Solitary herb with a tuber-like, 7–10(12) mm thick rhizome with erect caudex branches 5–10 mm thick, covered by scaly, pink leaves 3–7 × 3–7 mm. Rhizome smelling of roses when broken. Aerial stems from the broad ends of caudex branches which are covered with short, scaly leaves, one or several stems from each main caudex branch, 3–8 cm long and 1–1.5 mm thick, slightly succulent, yellowish green or reddish, with leaves up to the inflorescence. The entire plant is glabrous.
Leaves alternate, crowded along the stems or concentrated to the distal half, 8–15(20) × 6–10(13) mm, sessile or slightly clasping (amplexicaul), broadly obovate or oblong, succulent, entire, crenate or shallowly dentate, obtuse, with indistinct veins, bluish green or tinged with red, turning intensely purplish red in autumn.
Inflorescence a single, short and condensed terminal cyme on each stem, 0.5–1.2 × 1–2.5 cm, with 10–30 flowers.
Plants dioecious (separate male and female plants). Flowers with 4 free sepals and petals. Male flowers with petals ca. 2 × 1 mm, oblong, yellow or more often tinged with red. Stamens 8; filaments 3–4 mm, much exerted from the flower; anthers suborbicular, ca. 0.4 × 0.4 mm. Fairly large but non-functional carpels are found in the male flowers. Female flowers with petals the shape and size of male flowers but usually red. Gynoecium of 4 free carpels. Rudiments of stamens are found in female flowers.
Red follicles, each with several seeds.
Sexual reproduction by seeds; no vegetative reproduction. Obligate out-crossing due to the plants being dioecious. Insect pollinated. Seed set in Svalbard not investigated but assumed to be poor and infrequent.
No special adaptations to seed dispersal but the stiff stems and the erect follicles ensure some very restricted ballistic spread.
There is nothing similar in the Svalbard flora.
On Bjørnøya found mainly on the coastal terraces, directly on mineral soil or in short-grown vegetation carpets, but with little competition. The ecology on Prins Karls Forland is not known. Usually this is a plant of rocks, crevices in stones, and in dry heath with open patches. Probably indifferent as to soil reaction (pH).
Thermophilous. Middle arctic tundra zone and weakly oceanic section. On Bjørnøya Engelskjøn & Schweitzer (1970) reported 37 localities, i.e., as rather common. There are reports not yet supported with specimens from somewhere on Prins Karls Forland west of Spitsbergen (not included in map). Rhodiola rosea belongs to a west coast element in Svalbard, with, e.g., Cerastium alpinum, Luzula arcuata, Ranunculus glacialis, and Salix herbacea.
The general range depends somewhat on how the species is circumscribed. In our circumscription (Elven et al. 2011), the range is amphi-Atlantic in NE Canada, Greenland, the North Atlantic islands from Britain northwards to Svalbard, Fennoscandia, and in N European Russia east to the Urals.

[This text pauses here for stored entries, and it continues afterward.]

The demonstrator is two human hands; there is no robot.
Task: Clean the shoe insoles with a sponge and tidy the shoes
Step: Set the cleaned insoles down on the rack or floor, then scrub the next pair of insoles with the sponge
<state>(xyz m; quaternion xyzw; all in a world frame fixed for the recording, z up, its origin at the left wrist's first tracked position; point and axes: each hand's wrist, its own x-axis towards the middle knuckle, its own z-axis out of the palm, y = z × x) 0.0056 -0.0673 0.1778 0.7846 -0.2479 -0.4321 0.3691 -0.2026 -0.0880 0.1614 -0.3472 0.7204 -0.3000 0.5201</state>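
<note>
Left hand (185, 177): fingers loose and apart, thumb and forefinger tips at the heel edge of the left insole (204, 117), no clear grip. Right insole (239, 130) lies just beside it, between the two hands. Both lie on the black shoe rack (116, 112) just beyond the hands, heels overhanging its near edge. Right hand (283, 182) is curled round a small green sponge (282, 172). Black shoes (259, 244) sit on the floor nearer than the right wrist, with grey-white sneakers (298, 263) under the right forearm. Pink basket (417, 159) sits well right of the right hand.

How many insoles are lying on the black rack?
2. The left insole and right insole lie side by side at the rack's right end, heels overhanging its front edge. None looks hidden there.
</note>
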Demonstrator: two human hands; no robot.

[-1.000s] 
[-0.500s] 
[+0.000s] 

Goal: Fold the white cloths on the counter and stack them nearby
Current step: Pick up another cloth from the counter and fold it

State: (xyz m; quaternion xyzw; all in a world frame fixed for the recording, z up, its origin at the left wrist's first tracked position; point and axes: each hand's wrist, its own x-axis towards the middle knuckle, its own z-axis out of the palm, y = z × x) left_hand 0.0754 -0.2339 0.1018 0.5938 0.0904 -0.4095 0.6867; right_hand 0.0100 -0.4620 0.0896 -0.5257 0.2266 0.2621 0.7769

Engelskjøn & Schweitzer (1970) accepted the Bjørnøya plant as a taxon different from Rhodiola rosea s. str.: ssp. arctica (or rather as Sedum rosea ssp. arcticum) "since it differs only quantitatively from the nominatic of the species". The differential characters given by Borisova (1939) are all quantitative and characterize a smaller plant. Korobkov (in Elven et al. 2011) synonymized Rhodiola arctica with R. rosea s. str. Rhodiola arctica (R. rosea ssp. arctica) occurs in the arctic and northern alpine parts of the range of R. rosea, mainly in N Europe. High mountain plants of Fennoscandia are inseparable morphologically from the arctic plants. We have followed the transition from the large-grown plants in the north boreal zone to the high alpine plants (at above 2200 m a.s.l.), and have not seen any discontinuity in the variation pattern. The high alpine plants are inseparable from Borisova's ssp. arctica in all reported features. The transition to R. rosea s. str. is therefore gradual and clinal and does not support recognition of races. We agree that it probably is not appropriate to accept an arctic and high-alpine European race.